Entrées are divided into Sea and Farm, ranging from about $10 to to $90 for cote de boeuf. Each choice, including the fish, is hearty and substantial. Though portions are Hollywood-sized — in other words, small — Butchers & Barbers is not a good choice for someone trying to watch their cholesterol or stick to some semblance of a diet. Depending on how hungry the table is, these slightly bigger portions are barely enough to share.

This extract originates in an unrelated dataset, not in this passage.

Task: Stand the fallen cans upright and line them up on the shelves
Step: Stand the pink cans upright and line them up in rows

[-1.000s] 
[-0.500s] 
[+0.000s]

For $10, the pork rillettes with grilled bread were delicious. Rillettes are essentially pork that has been cooked in its own fat, shredded and then chilled with salt and its own fat again to be made into a paste similar to a paté. Butchers & Barbers aces this dish — it isn’t too salty and the grilled bread is the perfect simple accompaniment to let the rillettes shine.

The grilled hanger steak, with Point Reyes blue cheese butter and la ratte potatoes, $24, is another hit on the menu. Though the blue cheese butter is altogether too rich and completely distracts from the steak, the meat itself is cooked to perfection and is a great portion for sharing. Customers should be sure to specify how they want their meat cooked, however, since everything came out rather rare even after a medium cook was requested.

For a student who’s looking for a fun dining experience, Butchers & Barbers does not disappoint. A meal for two including one glass of wine and one cocktail but no dessert came out to about $90. Butchers & Barbers is open Tuesday through Sunday, 6 p.m. to 2 a.m.